# Prompt
Where a line below has the string "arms" in it, include it in the count, and give that count alone.

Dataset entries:
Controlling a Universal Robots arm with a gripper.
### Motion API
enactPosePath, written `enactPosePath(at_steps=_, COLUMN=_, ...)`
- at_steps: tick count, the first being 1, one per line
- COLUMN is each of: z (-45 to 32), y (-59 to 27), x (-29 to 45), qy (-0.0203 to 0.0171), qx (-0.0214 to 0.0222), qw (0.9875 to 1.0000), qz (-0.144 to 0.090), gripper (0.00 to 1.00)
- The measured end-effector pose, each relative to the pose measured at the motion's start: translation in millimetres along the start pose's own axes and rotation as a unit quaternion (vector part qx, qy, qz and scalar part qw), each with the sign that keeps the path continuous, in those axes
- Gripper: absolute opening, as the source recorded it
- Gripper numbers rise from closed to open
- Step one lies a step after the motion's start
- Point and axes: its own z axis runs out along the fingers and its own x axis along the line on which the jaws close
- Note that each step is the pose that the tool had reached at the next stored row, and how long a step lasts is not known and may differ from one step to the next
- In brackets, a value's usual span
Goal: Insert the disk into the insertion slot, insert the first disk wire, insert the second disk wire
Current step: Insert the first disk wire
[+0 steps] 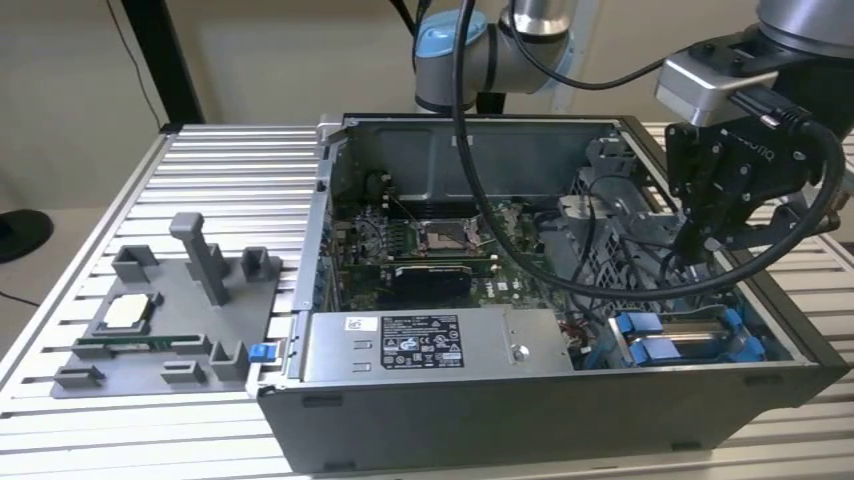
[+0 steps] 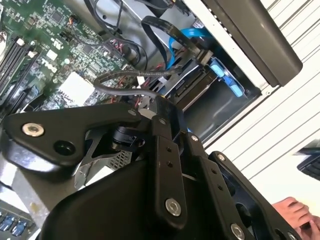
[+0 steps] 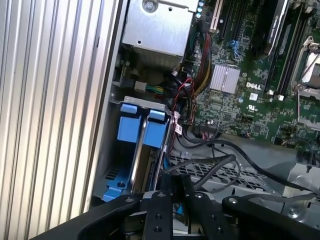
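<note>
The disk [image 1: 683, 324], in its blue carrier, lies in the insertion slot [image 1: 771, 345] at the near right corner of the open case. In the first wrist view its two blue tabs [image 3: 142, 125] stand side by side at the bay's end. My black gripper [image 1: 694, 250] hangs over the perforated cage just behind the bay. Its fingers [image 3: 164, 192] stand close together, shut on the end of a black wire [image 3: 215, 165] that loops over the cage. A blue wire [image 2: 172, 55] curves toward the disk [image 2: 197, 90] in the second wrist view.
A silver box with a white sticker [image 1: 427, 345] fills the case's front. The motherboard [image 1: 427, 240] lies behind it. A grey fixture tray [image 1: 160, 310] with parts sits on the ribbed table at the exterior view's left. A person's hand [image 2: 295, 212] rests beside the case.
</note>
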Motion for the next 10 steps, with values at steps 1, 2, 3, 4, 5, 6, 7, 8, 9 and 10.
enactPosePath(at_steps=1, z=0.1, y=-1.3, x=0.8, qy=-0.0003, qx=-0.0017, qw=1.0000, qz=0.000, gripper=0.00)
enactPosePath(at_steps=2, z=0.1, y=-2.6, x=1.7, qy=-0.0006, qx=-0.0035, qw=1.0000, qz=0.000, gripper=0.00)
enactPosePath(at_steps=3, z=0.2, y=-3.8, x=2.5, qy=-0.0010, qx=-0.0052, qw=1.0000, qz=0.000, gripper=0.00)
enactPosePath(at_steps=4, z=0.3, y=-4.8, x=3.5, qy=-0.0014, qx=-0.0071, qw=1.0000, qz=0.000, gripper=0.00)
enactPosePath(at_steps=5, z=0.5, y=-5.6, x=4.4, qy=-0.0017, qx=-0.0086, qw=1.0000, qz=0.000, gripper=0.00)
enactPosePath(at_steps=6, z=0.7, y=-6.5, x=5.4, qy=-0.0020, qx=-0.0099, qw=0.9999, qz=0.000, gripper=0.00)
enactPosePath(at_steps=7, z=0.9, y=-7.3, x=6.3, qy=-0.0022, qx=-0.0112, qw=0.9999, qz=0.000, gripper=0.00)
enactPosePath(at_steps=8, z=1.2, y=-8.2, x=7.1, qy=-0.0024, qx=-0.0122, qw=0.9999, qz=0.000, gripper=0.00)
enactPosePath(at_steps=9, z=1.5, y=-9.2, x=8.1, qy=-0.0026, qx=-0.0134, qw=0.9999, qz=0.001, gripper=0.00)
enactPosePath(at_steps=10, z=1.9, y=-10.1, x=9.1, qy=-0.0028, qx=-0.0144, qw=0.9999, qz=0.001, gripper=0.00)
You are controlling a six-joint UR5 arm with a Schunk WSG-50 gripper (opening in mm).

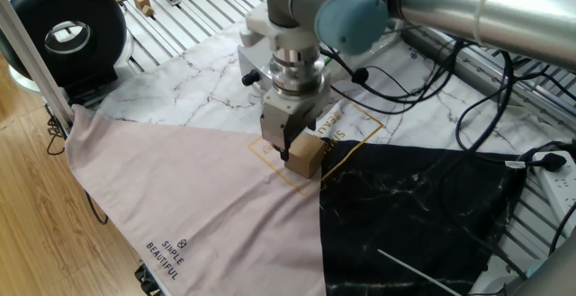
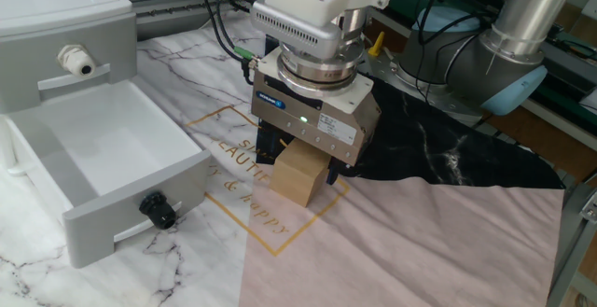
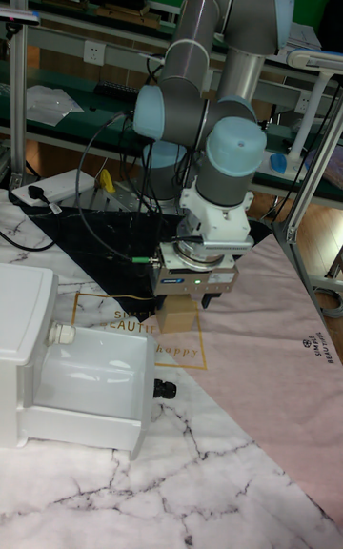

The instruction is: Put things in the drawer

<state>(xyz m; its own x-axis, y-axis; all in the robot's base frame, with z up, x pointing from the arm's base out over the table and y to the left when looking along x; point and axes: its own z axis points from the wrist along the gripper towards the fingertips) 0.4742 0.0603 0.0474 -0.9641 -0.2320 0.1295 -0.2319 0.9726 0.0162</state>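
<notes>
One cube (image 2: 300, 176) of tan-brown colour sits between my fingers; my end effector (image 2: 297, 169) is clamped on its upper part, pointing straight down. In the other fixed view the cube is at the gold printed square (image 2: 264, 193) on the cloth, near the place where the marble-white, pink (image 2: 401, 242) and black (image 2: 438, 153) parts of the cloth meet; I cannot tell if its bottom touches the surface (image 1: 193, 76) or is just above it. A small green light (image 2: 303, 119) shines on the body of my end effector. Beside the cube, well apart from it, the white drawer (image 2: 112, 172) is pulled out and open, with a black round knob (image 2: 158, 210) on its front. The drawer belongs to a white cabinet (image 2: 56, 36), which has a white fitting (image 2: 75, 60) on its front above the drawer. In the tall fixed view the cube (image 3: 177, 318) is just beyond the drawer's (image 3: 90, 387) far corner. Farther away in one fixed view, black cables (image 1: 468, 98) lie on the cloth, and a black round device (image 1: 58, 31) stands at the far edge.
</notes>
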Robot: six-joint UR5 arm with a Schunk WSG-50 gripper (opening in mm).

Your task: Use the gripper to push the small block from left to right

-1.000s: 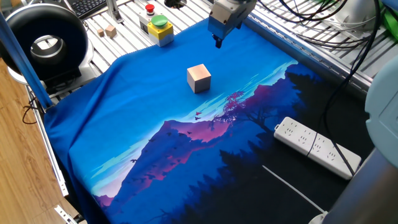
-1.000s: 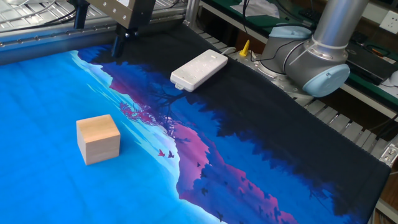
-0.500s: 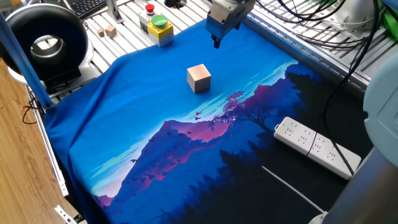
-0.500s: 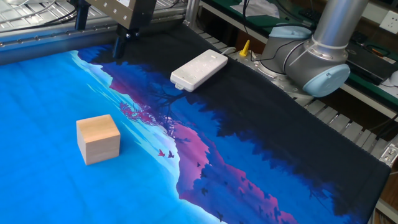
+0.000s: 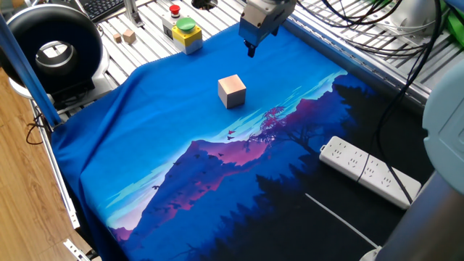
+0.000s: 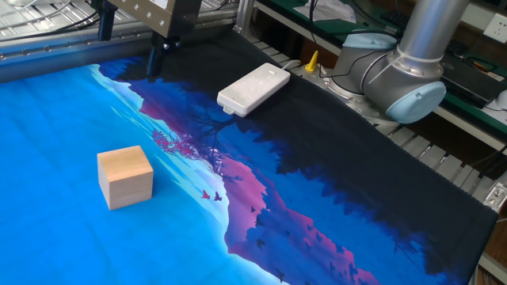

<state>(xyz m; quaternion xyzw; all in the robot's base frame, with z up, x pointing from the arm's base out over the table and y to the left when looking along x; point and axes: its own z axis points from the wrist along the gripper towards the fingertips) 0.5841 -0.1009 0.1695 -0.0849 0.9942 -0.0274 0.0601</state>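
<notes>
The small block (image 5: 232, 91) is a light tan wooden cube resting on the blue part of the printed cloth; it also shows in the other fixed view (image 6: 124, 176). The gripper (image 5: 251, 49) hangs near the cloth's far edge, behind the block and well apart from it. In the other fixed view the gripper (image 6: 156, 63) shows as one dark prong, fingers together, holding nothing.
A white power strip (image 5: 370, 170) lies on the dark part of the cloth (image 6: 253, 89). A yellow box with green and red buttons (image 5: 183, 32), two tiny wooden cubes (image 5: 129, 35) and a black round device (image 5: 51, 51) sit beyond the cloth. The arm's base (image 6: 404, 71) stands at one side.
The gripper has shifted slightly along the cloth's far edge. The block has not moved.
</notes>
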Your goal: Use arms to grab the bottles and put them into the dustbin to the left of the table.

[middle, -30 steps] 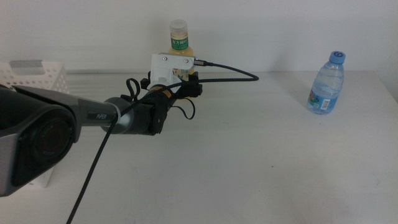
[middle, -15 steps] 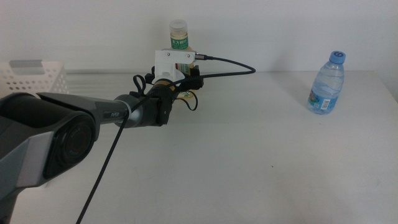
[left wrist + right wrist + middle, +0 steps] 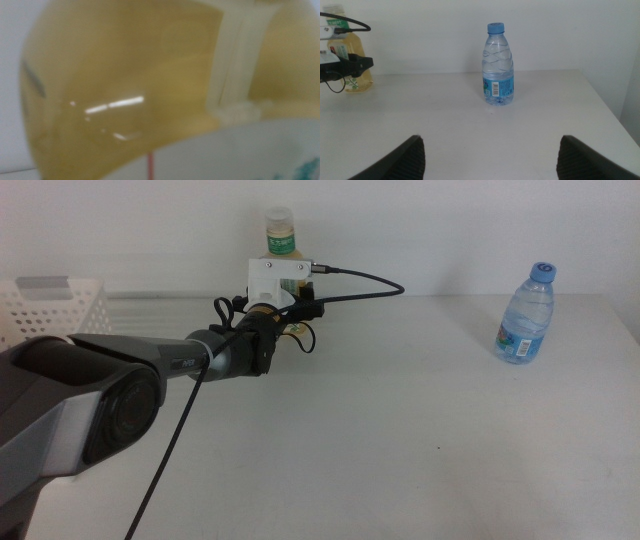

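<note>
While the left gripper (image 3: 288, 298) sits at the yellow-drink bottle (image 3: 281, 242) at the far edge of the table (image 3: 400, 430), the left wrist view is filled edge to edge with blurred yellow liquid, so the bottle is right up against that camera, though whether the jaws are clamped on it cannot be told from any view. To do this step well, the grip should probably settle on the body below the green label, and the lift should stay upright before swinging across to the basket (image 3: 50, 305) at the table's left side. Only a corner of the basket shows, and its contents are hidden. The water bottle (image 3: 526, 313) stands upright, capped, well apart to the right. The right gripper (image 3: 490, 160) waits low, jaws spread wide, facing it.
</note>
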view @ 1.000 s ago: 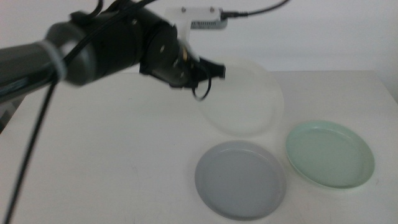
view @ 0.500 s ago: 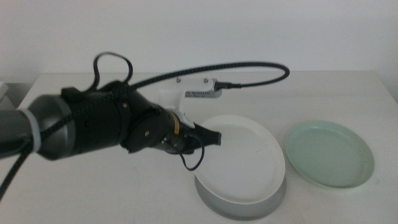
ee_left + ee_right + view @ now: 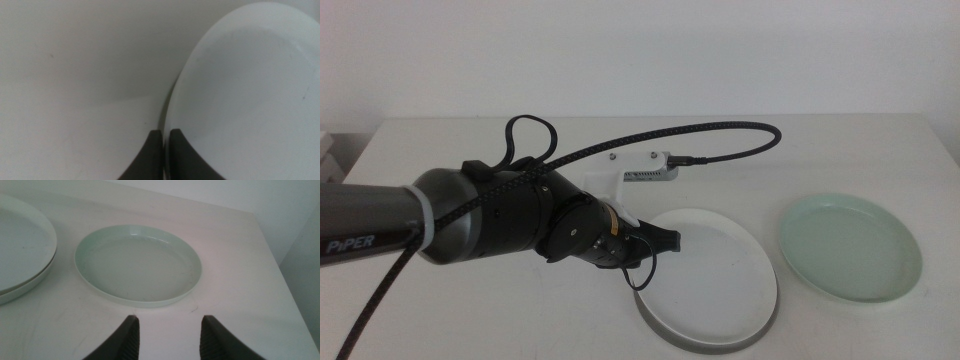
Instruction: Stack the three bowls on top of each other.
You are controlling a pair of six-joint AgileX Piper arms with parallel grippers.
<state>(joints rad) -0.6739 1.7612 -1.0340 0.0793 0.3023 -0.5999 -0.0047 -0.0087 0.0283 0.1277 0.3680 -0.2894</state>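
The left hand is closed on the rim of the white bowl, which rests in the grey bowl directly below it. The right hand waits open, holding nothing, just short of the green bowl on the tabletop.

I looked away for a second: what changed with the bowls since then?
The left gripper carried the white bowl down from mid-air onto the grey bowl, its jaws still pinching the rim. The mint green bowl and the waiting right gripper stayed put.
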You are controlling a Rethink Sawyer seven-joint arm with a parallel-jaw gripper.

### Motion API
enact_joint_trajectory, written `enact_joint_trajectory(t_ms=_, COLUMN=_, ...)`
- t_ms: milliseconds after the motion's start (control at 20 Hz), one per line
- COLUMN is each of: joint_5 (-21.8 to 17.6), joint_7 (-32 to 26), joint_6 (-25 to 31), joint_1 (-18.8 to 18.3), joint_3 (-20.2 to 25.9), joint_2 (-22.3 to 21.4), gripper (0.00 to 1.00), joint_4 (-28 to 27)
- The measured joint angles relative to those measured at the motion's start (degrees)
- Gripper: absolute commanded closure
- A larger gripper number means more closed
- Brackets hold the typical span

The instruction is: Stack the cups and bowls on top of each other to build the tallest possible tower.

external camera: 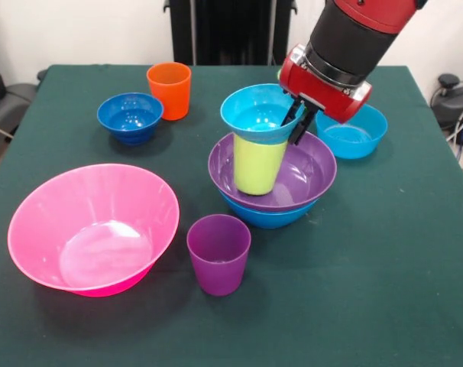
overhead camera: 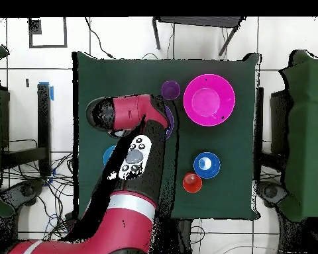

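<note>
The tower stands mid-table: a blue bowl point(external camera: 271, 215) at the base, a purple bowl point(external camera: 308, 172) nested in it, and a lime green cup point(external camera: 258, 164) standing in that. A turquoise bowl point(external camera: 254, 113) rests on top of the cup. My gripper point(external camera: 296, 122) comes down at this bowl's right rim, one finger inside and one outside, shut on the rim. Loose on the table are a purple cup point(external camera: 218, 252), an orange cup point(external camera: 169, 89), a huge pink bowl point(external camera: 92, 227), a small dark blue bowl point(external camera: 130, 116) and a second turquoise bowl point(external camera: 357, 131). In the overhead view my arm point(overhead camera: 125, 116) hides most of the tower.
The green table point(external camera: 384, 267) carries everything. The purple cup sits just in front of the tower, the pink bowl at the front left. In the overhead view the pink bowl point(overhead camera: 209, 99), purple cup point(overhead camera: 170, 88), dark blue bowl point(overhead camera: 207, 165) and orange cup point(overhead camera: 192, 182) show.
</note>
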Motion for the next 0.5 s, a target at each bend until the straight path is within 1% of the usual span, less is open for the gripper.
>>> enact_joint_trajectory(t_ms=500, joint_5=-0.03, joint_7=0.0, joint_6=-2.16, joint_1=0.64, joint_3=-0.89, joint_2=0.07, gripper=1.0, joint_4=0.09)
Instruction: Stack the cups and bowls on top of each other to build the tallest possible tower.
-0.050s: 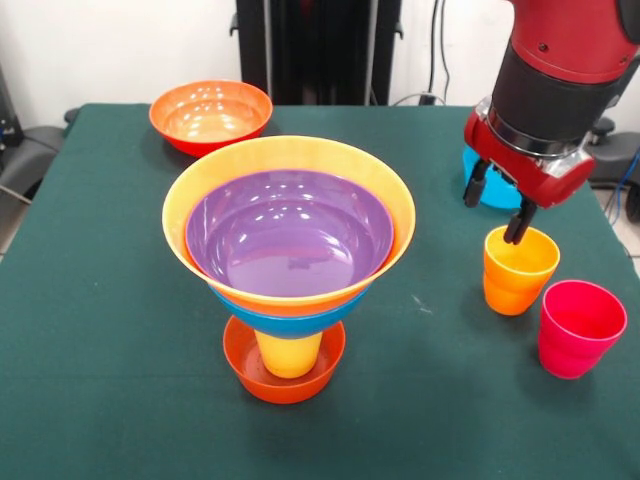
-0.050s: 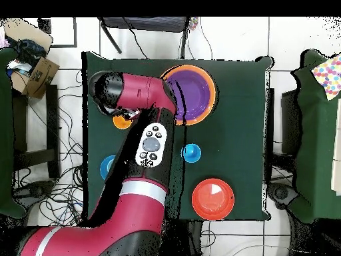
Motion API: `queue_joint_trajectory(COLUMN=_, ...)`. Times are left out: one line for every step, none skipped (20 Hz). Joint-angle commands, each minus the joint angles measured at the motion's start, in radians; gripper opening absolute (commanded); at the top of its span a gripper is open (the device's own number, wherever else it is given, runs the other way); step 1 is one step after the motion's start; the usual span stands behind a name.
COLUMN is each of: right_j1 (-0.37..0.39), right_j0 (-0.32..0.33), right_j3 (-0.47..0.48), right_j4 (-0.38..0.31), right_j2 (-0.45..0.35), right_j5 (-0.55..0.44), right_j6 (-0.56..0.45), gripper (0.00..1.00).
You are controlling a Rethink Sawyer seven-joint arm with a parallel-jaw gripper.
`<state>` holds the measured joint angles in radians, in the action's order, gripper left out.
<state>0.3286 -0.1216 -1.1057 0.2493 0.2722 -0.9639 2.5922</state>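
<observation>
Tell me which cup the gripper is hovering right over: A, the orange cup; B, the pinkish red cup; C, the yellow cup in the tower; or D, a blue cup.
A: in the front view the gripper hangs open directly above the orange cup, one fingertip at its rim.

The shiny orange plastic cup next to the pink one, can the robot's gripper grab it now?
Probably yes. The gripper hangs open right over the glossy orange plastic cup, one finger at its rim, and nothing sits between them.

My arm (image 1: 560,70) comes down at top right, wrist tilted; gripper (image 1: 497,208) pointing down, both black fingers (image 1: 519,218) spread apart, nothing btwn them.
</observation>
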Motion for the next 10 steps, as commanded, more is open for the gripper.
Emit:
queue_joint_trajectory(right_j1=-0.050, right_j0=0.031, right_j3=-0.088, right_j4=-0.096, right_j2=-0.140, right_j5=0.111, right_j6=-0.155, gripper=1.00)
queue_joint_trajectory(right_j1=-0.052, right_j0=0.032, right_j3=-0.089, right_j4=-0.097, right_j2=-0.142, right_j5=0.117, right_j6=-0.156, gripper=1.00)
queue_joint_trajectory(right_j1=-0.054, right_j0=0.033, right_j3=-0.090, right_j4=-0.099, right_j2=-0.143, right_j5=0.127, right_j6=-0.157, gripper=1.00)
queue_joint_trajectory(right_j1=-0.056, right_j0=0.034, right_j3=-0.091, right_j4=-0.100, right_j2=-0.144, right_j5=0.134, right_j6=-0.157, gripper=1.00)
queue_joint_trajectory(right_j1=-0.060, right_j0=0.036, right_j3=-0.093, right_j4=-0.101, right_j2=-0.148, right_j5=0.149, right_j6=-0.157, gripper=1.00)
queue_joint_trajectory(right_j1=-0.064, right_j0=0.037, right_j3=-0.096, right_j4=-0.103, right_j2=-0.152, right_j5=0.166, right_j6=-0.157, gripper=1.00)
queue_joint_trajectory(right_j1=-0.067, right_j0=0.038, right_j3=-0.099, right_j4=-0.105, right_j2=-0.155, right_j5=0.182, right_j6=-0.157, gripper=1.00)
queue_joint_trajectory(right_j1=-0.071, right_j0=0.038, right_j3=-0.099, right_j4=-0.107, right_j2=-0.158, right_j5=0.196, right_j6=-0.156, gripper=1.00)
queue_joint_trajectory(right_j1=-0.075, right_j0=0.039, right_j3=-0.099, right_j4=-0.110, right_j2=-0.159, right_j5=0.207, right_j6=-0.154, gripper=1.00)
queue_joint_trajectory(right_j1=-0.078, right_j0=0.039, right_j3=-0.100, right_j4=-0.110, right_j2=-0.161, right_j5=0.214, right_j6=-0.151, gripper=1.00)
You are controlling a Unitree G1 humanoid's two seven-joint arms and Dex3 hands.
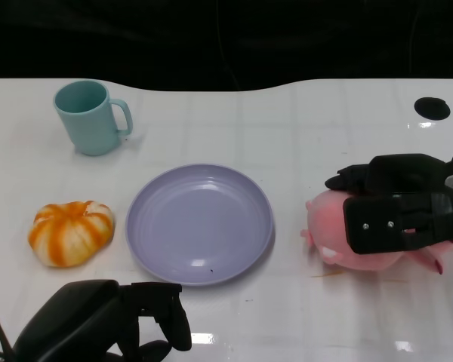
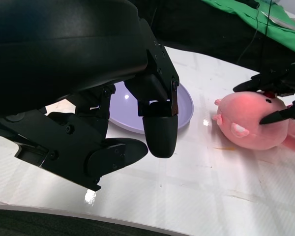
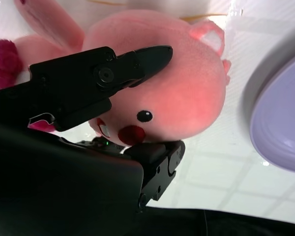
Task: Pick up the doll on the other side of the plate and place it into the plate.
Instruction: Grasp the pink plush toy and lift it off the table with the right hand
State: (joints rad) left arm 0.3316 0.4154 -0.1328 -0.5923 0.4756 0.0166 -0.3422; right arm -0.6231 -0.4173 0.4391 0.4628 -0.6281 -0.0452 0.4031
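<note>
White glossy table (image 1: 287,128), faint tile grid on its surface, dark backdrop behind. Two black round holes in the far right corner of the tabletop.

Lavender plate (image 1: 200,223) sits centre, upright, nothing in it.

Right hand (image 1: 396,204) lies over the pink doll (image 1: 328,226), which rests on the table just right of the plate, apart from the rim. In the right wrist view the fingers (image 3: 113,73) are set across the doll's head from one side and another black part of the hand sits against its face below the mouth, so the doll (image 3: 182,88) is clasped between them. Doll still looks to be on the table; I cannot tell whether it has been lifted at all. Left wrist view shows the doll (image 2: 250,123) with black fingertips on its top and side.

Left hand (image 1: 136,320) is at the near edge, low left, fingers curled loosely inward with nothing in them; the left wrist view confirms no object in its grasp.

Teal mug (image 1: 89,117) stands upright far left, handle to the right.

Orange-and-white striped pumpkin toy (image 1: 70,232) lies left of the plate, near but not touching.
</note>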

# Written solution
3